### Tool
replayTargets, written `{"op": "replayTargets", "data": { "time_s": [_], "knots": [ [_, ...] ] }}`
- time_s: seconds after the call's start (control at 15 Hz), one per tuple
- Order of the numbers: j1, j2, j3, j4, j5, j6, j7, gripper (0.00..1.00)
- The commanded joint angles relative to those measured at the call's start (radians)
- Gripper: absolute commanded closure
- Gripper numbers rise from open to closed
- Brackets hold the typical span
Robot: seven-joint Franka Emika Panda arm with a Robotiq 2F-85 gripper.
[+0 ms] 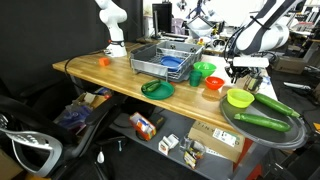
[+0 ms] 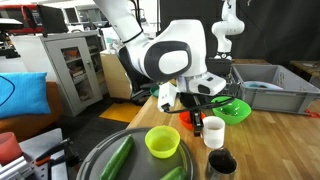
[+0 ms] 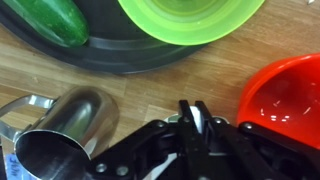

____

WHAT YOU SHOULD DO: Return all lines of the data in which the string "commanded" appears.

OUTPUT FOR THIS EXERCISE:
- The commanded joint angles relative to those measured at the call's start (radians)
- Gripper: absolute commanded closure

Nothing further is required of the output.